> _Prompt_:
Copy out the listing that follows, exactly, without its pictures.

++++ Input data

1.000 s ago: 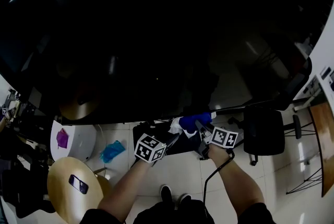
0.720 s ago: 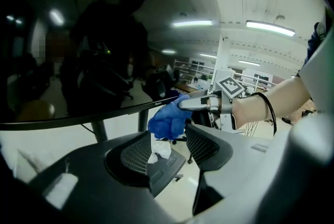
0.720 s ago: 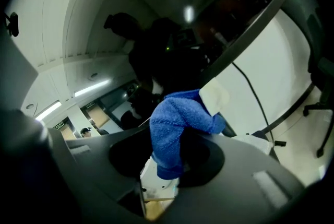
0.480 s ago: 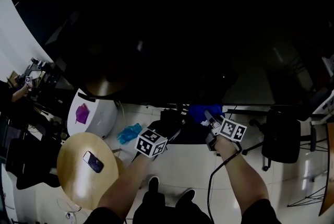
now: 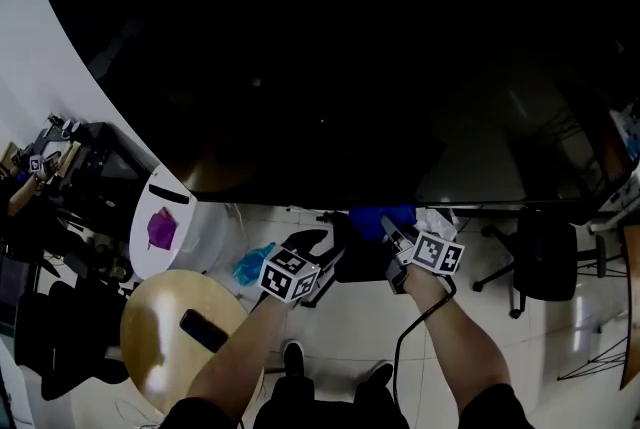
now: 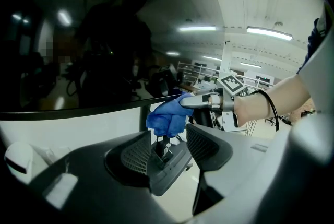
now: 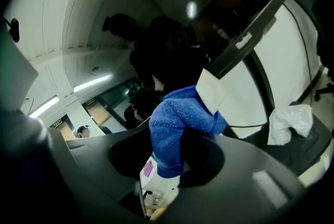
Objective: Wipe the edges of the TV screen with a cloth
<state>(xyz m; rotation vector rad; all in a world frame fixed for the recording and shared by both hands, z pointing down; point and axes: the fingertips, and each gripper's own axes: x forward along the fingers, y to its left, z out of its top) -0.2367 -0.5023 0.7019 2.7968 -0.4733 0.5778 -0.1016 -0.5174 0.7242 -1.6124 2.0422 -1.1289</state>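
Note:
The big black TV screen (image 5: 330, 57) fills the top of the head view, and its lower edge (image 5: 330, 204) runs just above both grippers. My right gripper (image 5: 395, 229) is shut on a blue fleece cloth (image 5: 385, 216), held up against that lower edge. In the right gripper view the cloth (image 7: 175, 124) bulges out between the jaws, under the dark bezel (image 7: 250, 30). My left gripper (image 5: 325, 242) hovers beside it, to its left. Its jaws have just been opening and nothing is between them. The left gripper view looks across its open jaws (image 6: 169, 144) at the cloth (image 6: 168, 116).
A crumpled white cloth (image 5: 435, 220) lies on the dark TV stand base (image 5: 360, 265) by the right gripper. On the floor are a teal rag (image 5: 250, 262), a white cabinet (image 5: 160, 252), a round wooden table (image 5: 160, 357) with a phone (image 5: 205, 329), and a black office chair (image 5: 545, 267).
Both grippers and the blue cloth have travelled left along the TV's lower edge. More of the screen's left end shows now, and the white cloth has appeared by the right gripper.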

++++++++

> _Output of the exercise_:
1.000 s ago: 
0.720 s ago: 
0.720 s ago: 
0.480 s ago: 
now: 
now: 
now: 
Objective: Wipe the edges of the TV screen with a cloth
<state>(xyz m; rotation vector rad; all in a world frame fixed for the recording and shared by both hands, z pointing down; point and axes: the fingertips, and each gripper's own axes: x forward along the fingers, y to its left, z out of its top) -0.2367 -0.5023 0.7019 2.7968 -0.4733 0.5778 -0.1016 -0.5174 0.7242 -1.6124 2.0422 -1.1289</state>
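Note:
The big black TV screen (image 5: 330, 57) fills the top of the head view, and its lower edge (image 5: 330, 204) runs just above both grippers. My right gripper (image 5: 395, 229) is shut on a blue fleece cloth (image 5: 385, 216), held up against that lower edge. In the right gripper view the cloth (image 7: 175, 124) bulges out between the jaws, under the dark bezel (image 7: 250, 30). My left gripper (image 5: 325, 242) hovers beside it, to its left. Its jaws have just been opening and nothing is between them. The left gripper view looks across its open jaws (image 6: 169, 144) at the cloth (image 6: 168, 116).
A crumpled white cloth (image 5: 435, 220) lies on the dark TV stand base (image 5: 360, 265) by the right gripper. On the floor are a teal rag (image 5: 250, 262), a white cabinet (image 5: 160, 252), a round wooden table (image 5: 160, 357) with a phone (image 5: 205, 329), and a black office chair (image 5: 545, 267).
Both grippers and the blue cloth have travelled left along the TV's lower edge. More of the screen's left end shows now, and the white cloth has appeared by the right gripper.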

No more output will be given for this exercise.